Beliau sudah tahu menyadari Unknown Origin. Sekaligus ingin mengetes sejauh mana kepahaman mengenai portal itu, gumam Read dalam hati. Melirik Profesor Watts dan Profesor Tristan dengan serius. Percakapan itu menghasilkan suatu kesimpulan tidak biasa. Apalagi, belum ada bukti kuat atau fisik di mana portal itu berada.

"Namun satu hal pasti, portal itu akan berbahaya bagi para siswa maupun pengajar karena bisa merenggut orang-orang yang kita sayangi. Oleh sebab itulah, saya memanggil kalian semua untuk mencarikan solusi yang tepat."

Sebuah angkat tangan dari salah satu pengajar. Mereka memperhatikan pengajar yang mengangkat tangan kanan. Seorang laki-laki berusia 30 tahunan, berambut coklat dengan keriput di sekitar pipinya. Name tagnya tertera Abdul Khan dengan gelar Profesor termuda untuk saat ini. Berkulit timur tengah dengan kedua bola matanya terbuka.

"Apakah anda sudah memberitahukan ini kepada Komite Akademi seluruh dunia perihal insiden ini?" tanya Abdul.

"Tidak. Komite Akademi belum tahu soal ini. Karena jika mereka tahu, Kerajaan akan mengambil tindakan berupa menutup portal atau menyerang secara frontal tanpa tahu seperti apa di dalamnya. Bagaimanapun juga, kita tidak bisa mengambil tindakan gegabah."

Tiba-tiba, seorang perempuan tua mengangkat tangan kanan.

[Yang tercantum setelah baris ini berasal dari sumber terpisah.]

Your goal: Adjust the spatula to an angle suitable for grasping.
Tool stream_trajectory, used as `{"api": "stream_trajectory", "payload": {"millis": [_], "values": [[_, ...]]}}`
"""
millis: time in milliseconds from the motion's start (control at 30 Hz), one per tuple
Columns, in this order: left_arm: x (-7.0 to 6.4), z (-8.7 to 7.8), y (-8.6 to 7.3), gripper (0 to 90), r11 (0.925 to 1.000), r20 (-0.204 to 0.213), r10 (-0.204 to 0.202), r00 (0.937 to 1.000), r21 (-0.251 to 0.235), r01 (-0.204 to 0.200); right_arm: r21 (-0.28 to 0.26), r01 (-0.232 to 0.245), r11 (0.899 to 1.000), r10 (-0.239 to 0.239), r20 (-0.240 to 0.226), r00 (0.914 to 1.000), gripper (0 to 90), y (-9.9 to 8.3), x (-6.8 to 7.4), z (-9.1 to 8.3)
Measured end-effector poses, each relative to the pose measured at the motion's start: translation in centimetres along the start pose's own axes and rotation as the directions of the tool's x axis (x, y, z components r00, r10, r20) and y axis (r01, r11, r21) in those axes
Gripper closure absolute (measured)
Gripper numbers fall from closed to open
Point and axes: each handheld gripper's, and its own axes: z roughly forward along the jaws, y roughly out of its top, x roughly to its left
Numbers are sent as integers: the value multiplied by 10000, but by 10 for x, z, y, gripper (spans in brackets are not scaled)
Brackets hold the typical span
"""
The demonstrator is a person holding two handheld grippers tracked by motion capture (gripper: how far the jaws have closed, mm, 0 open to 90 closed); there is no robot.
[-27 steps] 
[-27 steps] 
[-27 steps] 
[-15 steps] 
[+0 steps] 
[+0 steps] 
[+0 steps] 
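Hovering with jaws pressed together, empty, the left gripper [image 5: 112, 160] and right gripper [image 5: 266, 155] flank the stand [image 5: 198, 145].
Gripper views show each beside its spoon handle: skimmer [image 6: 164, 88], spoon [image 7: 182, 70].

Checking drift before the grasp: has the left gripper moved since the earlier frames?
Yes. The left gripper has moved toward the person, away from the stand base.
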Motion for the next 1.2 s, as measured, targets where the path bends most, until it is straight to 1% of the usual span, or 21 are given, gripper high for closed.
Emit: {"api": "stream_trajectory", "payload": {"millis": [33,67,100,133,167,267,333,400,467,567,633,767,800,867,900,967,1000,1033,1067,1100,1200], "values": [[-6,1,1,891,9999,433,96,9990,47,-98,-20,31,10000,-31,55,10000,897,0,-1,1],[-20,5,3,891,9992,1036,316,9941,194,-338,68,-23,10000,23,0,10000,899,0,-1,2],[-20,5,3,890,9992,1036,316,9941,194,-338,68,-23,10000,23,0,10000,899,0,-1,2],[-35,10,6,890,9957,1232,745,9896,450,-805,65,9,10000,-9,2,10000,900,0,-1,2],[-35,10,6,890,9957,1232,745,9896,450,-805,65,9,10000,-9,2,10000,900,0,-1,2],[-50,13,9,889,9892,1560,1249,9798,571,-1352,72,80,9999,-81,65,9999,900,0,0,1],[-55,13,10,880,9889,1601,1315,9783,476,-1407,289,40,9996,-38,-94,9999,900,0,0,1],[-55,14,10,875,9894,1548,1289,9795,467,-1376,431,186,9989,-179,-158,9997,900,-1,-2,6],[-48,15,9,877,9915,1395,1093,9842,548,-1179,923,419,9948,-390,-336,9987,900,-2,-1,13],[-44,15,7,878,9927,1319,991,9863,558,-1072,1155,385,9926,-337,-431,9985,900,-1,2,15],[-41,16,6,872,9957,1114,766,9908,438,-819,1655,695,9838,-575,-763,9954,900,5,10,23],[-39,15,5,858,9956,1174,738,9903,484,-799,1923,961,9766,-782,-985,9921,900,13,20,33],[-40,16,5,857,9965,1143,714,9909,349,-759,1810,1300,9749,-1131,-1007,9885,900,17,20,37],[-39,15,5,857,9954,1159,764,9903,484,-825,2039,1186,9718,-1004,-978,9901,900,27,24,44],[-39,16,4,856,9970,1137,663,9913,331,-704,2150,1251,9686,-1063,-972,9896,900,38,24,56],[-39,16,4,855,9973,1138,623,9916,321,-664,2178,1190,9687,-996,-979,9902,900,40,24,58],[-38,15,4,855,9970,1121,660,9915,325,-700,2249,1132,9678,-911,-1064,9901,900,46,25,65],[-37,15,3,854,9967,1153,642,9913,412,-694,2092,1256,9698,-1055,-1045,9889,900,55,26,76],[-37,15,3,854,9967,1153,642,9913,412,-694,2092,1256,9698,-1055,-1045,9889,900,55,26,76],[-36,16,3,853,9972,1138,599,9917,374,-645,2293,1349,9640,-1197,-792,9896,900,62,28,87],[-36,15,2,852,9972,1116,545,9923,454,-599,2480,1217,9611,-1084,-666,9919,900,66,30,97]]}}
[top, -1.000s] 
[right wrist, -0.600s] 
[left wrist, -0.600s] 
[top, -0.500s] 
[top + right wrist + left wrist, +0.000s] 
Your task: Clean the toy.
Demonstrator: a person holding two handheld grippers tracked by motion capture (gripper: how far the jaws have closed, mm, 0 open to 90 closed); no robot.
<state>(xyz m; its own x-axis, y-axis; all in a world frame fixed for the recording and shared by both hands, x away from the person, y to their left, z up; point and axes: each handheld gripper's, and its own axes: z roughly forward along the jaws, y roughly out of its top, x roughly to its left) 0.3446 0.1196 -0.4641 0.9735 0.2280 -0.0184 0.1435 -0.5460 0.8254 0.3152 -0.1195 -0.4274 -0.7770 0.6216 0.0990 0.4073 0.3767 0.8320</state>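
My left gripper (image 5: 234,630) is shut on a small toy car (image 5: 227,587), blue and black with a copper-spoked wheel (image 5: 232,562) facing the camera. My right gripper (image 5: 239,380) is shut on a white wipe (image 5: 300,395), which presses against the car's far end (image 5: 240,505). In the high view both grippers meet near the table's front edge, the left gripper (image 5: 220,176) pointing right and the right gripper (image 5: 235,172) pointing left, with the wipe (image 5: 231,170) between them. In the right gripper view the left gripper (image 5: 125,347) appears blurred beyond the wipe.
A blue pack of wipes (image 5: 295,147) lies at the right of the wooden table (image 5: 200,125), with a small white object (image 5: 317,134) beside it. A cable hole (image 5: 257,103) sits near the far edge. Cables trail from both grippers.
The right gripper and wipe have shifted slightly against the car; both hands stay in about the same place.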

Mengenakan topi penyihir bundar dengan raut wajah berkeriput. Berbadan gemuk dengan membawa sapu tangan di atas meja. Pelayan yang ada di sampingnya menyuguhkan air mineral perihal beliau sering haus. Rambutnya sudah beruban dan seringkali dikira seorang nenek penyihir karena wajah buruk rupa. Walau demikian, tidak ada seorang pun yang meremehkan beliau jika menyangkut sihir.

"Kepala Sekolah Clay, apa sebaiknya kita beritahukan ini kepada orang tua siswa mengenai ini?"

"Untuk saat ini kita tidak bisa."

"Alasannya?"

"Seperti yang saya katakan. Kita tidak tahu isi dalam portal tersebut. Kalau pun tahu, tentu tidak akan berakhir tragedi seperti pengajar Skye Cooper atau siswi Adeline Cook. Mereka berhak mendapatkan masa mudanya sebelum direnggut oleh seseorang."

"Seseorang kata anda bilang? Siapa yang berani membunuh mereka?"

Kepala Sekolah Clay menatap pada Profesor Tristan. Sepertinya, luka lama masih membekas dalam diri beliau. Kedua telapak tangan digenggamnya. Berusaha untuk menahan amarah yang dia rasakan dalam insiden tersebut. Menarik napas panjang. Dikeluarkan secara perlahan. Berpikir tidak ada gunanya menyembunyikan kebenaran di hadapan para pengajar. Ketika Profesor Watts sudah memberitahukan kepada beliau mengenai Astraldi, maka Profesor Tristan akan menjelaskan mengenai insiden tersebut. Tepat saat bersuara, jendela tertutup rapat beserta sihir anti suara. Bersifat rahasia dan tidak berani ada yang membocorkannya.

"Makasih Kepala Sekolah Clay. Aku akan menceritakan mengenai Edgeville Incident yang kualami sebelum mengajar di sini. Saya harap, informasi ini berguna apabila Astraldi mengincar para siswa dan pengajar kemari."